0

I would like to color the nodes in a tree according to a categorical variable with the help of ggtree. However, I am receiving the error "Must request at least one colour from a hue palette." I have constructed an example with the example tree from a similar question you can find here.

#I read my tree
tree.1 <- read.tree(text="(spec1:2.2,((spec2:1.8,(spec9:1.4,(spec3:1.3,spec5:1.3):0.1):0.4):0.2,(spec8:1.7,(spec6:1.5,(spec7:1,spec4:1):0.5):0.2):0.3):0.2);")

#I create some node labels
tree.1$node.label <- rep(100, 8)

#I create a plot with labeled tips and nodes
tree_plot <- ggtree(tree.1, branch.length = "none", ladderize = TRUE) + geom_tiplab() + geom_nodelab()
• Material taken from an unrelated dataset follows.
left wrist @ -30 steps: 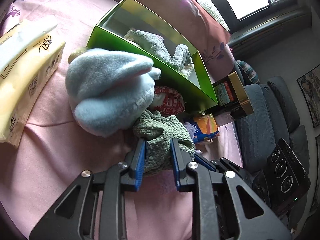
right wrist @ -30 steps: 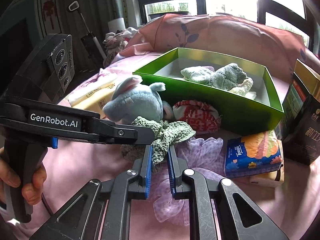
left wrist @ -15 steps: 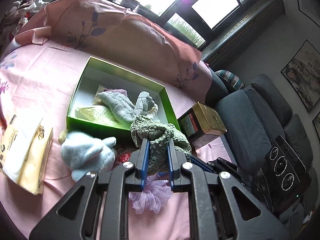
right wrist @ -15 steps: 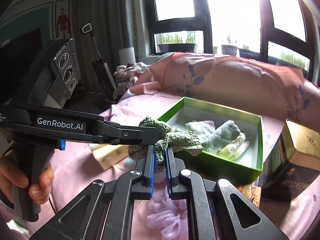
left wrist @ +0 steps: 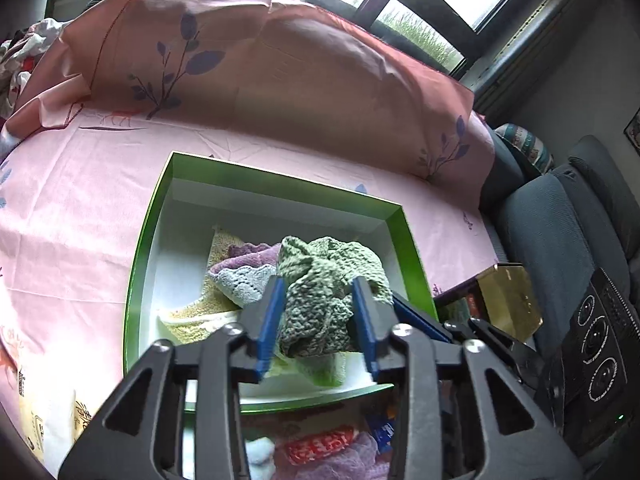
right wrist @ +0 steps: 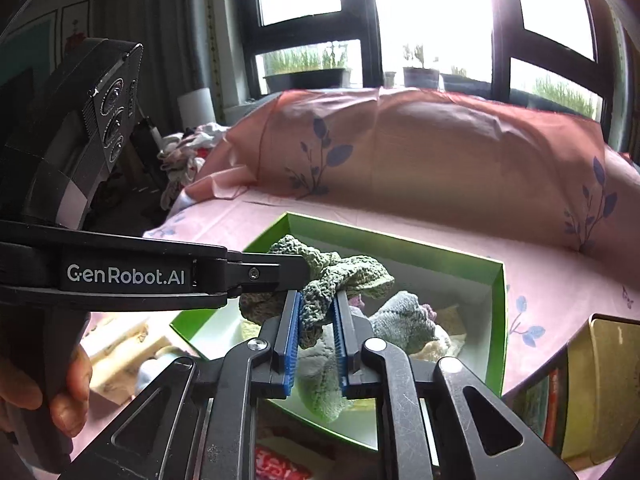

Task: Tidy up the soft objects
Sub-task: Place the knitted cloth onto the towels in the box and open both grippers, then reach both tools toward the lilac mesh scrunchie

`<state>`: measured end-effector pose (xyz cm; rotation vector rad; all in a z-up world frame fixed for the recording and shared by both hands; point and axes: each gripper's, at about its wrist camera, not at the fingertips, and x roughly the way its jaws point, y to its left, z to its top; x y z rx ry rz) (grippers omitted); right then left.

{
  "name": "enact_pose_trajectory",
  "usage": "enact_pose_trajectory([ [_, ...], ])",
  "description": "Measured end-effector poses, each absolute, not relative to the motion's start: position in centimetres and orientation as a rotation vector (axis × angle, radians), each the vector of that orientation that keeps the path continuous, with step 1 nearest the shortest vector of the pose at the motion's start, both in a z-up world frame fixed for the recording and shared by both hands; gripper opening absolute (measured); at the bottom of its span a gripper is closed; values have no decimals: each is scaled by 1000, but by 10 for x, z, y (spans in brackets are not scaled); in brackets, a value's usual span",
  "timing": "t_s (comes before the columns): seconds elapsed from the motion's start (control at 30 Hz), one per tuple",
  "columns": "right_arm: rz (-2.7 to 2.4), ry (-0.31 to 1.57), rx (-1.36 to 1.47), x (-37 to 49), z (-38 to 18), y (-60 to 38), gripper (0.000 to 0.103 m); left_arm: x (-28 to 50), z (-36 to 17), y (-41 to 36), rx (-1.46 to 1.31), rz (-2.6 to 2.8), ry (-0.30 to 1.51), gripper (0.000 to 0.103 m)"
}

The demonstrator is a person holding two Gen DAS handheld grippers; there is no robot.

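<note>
While green knitted cloth (left wrist: pixel 328 292) is pinched by both left tool (left wrist: pixel 318 312) and right tool (right wrist: pixel 316 328) above green box (left wrist: pixel 136 280), placing step is judged underway; lowering, then release of both required.

Behind your work surface, a pink bedsheet printed with blue leaf sprigs (left wrist: pixel 100 208) covers the bed, and a long salmon-pink pillow with the same leaf pattern (right wrist: pixel 440 152) runs across the middle of both views. Above it, dark-framed windows (right wrist: pixel 400 20) fill the upper part of the right wrist view and pour in bright, washed-out daylight; you can see potted green plants on the sill (right wrist: pixel 304 68) outside. At the right edge of the left wrist view stands a grey-blue upholstered sofa (left wrist: pixel 560 232). A heap of crumpled light clothing (right wrist: pixel 184 152) lies at the left, beside a dark grey curtain (right wrist: pixel 160 40).
</note>
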<state>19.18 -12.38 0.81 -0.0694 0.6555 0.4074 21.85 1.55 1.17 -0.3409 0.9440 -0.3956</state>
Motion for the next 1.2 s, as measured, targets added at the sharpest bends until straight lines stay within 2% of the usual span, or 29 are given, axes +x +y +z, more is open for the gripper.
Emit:
enact_pose_trajectory([
  [0.03, 385, 672, -74, 195, 3, -125, 35, 220, 7, 16, -341, -385, 944, 75],
  [0.07, 371, 681, -69, 196, -1, -129, 45, 221, 3, 17, -340, -376, 939, 91],
  [0.1, 369, 683, -55, 196, -4, -133, 53, 221, 2, 18, -340, -369, 936, 96],
  [0.17, 362, 679, -32, 193, -6, -142, 59, 222, 0, 21, -341, -364, 940, 96],
  [0.23, 354, 688, -15, 189, -7, -150, 59, 221, 1, 24, -333, -345, 941, 98],
  [0.27, 355, 688, -10, 186, -7, -154, 59, 220, 2, 26, -329, -335, 939, 103],
  [0.33, 354, 685, -7, 177, -6, -158, 62, 214, 5, 29, -322, -323, 924, 102],
  [0.4, 356, 674, -3, 166, -5, -163, 70, 207, 9, 32, -313, -316, 912, 102],
  [0.57, 365, 640, 22, 133, 2, -171, 73, 182, 14, 35, -263, -278, 888, 102],
  [0.67, 369, 633, 37, 114, 3, -176, 85, 162, 16, 35, -243, -266, 870, 102],
  [1.2, 351, 660, 45, 30, -16, -187, 85, 56, 13, 12, -27, -218, 830, 102],
])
#I create a categorical variable to color the nodes
category_nodes <- c(rep("cat1", 4), rep("cat2", 4))
category_nodes_df <- data.frame(c(1:8), category_nodes)

#I try to use this variable to color the nodes
tree_plot %<+% category_nodes_df + geom_nodepoint(aes(fill=category_nodes))

I feel the process to achieve what I want should be (potentially) quite straightforward. However, I do not understand what is causing the error. Accordingly, I have tried a few things, but without much success. I have tried converting category_nodes to a factor with as.factor. (However, I believe ggplot2 converts characters to factors routinely, so this did not make a difference and I did not really expect it to). In my actual code I had a previous error complaining about the length of the categorical vector. It only contained entries for internal nodes, but it was requiring a vector of a length corresponding to the number of internal nodes + tips (In my case: Aesthetics must be either length 1 or the same as the data (259)). So, I added an appropriate number of NAs to the end of the vector. However, if I implement this for the example, nothing changes.

category_nodes <- c(rep("cat1", 4), rep("cat2", 4), rep(NA, 9))
category_nodes_df <- data.frame(c(1:17), category_nodes)

category_nodes_df$cat_factor <-  as.factor(category_nodes_df$category_nodes)

tree_plot %<+% category_nodes_df + geom_nodepoint(aes(fill=cat_factor))

1 Answers1

0

I have found a solution. However, I am still unsure why the original code does not work. What seems to function is:

#create categorical variable and convert to a vector containing color names
category_nodes <- c(rep("cat1", 4), rep("cat2", 4))
category_nodes_col <- as.factor(category_nodes)
levels(category_nodes_col) <- c("green", "blue")

#plot
ggtree(tree.1, branch.length = "none", ladderize = TRUE) + geom_tiplab() + geom_nodelab() + geom_nodepoint(color = category_nodes_col)